Madame X. explicite insuffisamment sa critique du TEG pour permettre à la cour d'exercer un contrôle étant souligné là encore qu'il s'agit d'un taux variable dont l'évolution ne peut être connue à l'avance.

 

Sur le montant de la créance :

La créance se calcule comme suit, ainsi que le prétend la banque :

Echéances impayées                                          6.270,44 euros

Capital restant dû au 25 mars 2012                 58.616,22 euros

Intérêts au 28 décembre 2012                  839,65 euros

Assurance                                                            219,33 euros

À déduire règlements                                       -  3.350,70 euros

Comme le premier juge l'a décidé, la clause pénale définie est manifestement excessive, mais sa réduction sera limitée à 2.000 euros.

La créance est donc de 64.594,94 euros

 

Sur les délais de paiement :

Le caractère familial de la SCI du Dahut, au capital de 200 euros, constituée entre une mère et sa fille, laquelle n'a aucun revenu, et qui se sont toutes deux portées cautions solidaires des engagements de l'emprunteur, les efforts de verser une somme de plus de 8.000 euros, ont déjà été retenus à juste titre par le premier juge pour différer la mesure d'exécution, qui ne pourra cependant être différée au-delà d'un nouveau délai de 6 mois, qui s'ajoutera au précédent octroyé.

Il n'est pas inéquitable de laisser à la charge de chacune des parties les frais et dépens par elle exposés. Il ne sera pas fait application de l'article 700 du code de procédure civile.

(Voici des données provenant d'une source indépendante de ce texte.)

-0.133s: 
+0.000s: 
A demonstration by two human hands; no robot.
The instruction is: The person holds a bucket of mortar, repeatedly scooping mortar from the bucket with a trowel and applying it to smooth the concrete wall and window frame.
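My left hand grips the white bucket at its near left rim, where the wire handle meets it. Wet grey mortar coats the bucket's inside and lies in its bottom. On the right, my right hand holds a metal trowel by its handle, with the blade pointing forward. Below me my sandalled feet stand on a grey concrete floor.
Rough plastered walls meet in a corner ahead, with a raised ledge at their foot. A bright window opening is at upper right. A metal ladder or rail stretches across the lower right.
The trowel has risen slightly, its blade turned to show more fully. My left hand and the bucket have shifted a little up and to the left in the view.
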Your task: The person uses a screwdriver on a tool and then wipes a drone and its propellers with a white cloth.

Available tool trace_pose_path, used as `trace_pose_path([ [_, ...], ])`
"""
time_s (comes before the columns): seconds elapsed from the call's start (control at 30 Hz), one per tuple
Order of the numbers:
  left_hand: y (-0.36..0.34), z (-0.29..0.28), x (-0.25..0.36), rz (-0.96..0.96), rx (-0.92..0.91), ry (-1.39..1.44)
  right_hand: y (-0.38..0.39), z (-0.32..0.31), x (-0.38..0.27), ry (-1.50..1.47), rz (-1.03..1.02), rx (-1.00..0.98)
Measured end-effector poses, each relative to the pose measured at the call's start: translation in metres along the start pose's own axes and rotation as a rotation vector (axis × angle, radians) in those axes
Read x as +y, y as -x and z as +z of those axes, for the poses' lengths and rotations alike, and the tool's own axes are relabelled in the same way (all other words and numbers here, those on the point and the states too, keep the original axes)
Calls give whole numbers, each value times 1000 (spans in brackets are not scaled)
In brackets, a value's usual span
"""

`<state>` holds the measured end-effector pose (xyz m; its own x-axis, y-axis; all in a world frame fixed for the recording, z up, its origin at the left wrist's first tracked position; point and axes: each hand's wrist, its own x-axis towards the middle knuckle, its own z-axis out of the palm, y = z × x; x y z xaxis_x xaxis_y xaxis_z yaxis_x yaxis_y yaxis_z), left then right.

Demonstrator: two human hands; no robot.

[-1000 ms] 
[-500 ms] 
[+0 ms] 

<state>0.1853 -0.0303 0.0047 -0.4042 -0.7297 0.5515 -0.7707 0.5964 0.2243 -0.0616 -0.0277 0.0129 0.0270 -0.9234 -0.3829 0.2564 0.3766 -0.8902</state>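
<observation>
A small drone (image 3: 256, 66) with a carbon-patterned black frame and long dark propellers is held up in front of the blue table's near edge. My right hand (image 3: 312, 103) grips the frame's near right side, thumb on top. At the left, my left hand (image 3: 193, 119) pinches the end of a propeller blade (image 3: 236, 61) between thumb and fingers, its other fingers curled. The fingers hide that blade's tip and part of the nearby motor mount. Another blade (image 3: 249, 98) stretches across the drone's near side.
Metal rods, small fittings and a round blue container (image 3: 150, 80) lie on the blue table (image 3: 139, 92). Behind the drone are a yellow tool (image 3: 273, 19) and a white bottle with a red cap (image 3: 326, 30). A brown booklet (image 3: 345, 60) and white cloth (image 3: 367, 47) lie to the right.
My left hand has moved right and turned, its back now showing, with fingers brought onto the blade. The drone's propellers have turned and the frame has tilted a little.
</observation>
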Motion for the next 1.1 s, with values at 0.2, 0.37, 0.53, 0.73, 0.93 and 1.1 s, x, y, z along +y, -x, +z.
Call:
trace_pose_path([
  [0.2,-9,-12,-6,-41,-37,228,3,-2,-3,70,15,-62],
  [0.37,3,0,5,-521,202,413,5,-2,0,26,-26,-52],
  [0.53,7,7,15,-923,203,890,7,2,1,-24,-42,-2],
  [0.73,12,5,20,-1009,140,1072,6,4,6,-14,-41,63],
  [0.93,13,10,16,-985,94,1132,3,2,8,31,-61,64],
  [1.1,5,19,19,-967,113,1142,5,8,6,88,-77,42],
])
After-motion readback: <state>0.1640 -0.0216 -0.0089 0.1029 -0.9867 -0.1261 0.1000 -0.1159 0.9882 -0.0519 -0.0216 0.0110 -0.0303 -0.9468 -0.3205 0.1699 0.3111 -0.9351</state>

Chaque partie gardera à sa charge ses frais et dépens d'appel.

 

DISPOSITIF (décision proprement dite)                             (N.B. : mention ne figurant pas sur l’original)

Par ces motifs :

La Cour, après en avoir délibéré, statuant publiquement, par décision contradictoire,

CONFIRME en toutes ses dispositions le jugement déféré, sauf en ce qui concerne le montant de la créance et les délais de paiement,

Statuant à nouveau sur ces chefs de demande,

FIXE la créance de la Banque Patrimoine et Immobilier à la somme de 64.594,94 euros avec intérêt au taux contractuel variable calculé au taux Euribor 3 mois majoré de 1.2 à compter du 29 décembre 2012,

ACCORDE à la SCI du Dahut un délai supplémentaire de 6 mois, commençant à courir à compter du mois d'avril 2015,

Y ajoutant,

DIT n'y avoir lieu à frais irrépétibles,

ORDONNE le renvoi de la procédure devant le juge de première instance, pour éventuelle poursuite de la saisie immobilière,

LAISSE à la charge de chacune des parties les frais et dépens par elle exposés dans l'instance d'appel.

Ainsi prononcé publiquement le 19 février 2015 par mise à disposition de l'arrêt au greffe de la Cour, les parties en ayant été préalablement avisées dans les conditions prévues au deuxième alinéa de l'article 450 du Code de Procédure Civile, et signé par Madame Evelyne THOMASSIN, Conseiller faisant fonction de Président et Madame Sylvie DURAND, Greffier.